▸ **Problem requirements**: Your answer must be the listing repeated word for word, without its pictures.

▸ **Data extract**:
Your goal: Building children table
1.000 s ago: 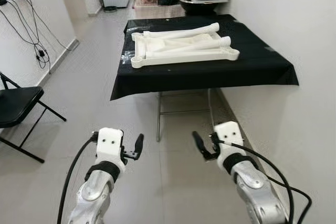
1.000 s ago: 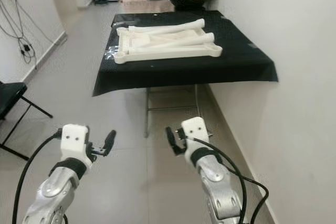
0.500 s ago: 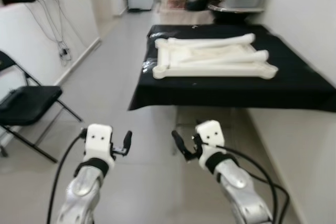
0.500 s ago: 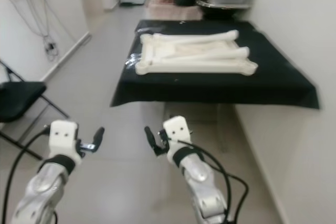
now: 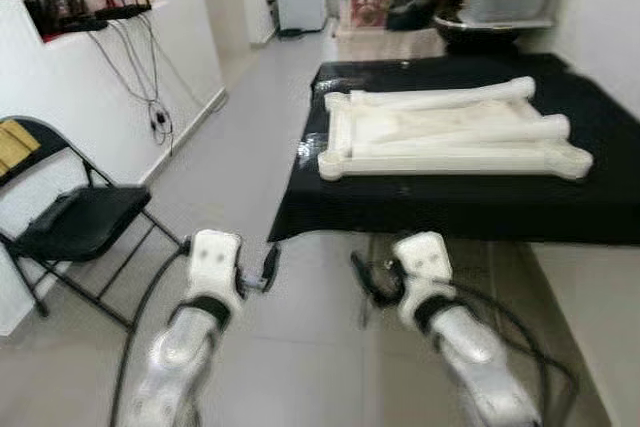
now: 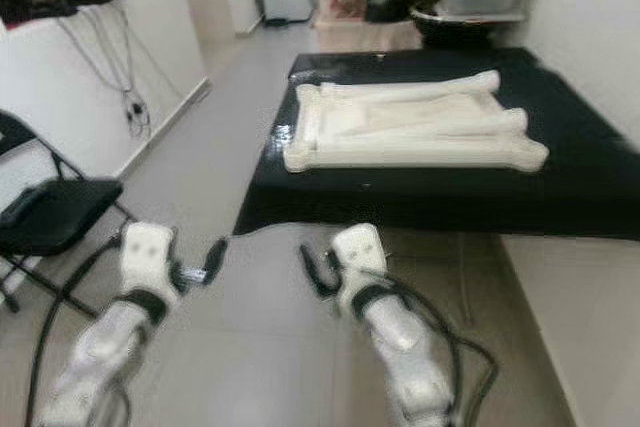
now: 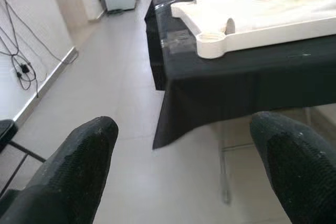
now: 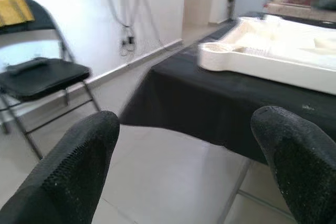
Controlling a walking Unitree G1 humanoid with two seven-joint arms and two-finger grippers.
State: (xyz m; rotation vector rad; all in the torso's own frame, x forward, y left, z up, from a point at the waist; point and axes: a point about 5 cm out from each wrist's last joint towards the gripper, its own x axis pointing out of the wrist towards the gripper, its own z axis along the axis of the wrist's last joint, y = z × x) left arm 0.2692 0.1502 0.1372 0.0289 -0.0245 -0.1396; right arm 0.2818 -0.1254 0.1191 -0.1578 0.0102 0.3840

▸ **Solution below**:
Your goal: Building children table
1.000 s ago: 
1.000 s ago: 
0.500 s ago: 
0.500 s ago: 
now: 
now: 
now: 
now: 
Controlling a walking Unitree G1 humanoid with two seven-joint arms and two-finger grippers.
State: (xyz m; rotation vector rad; all in the torso's own frame, x forward, y left, z up, from a point at the waist; point and axes: a point about 5 cm out from each wrist's last joint towards the gripper, its own x axis pointing out of the wrist towards the gripper, its own z axis along the axis of the wrist's last joint, y = z × x) left arm 0.2692 0.1502 0.1372 0.0289 -0.0245 -0.1396; right arm 0.2818 -0.1254 0.1191 -0.1578 0.0102 0.3840

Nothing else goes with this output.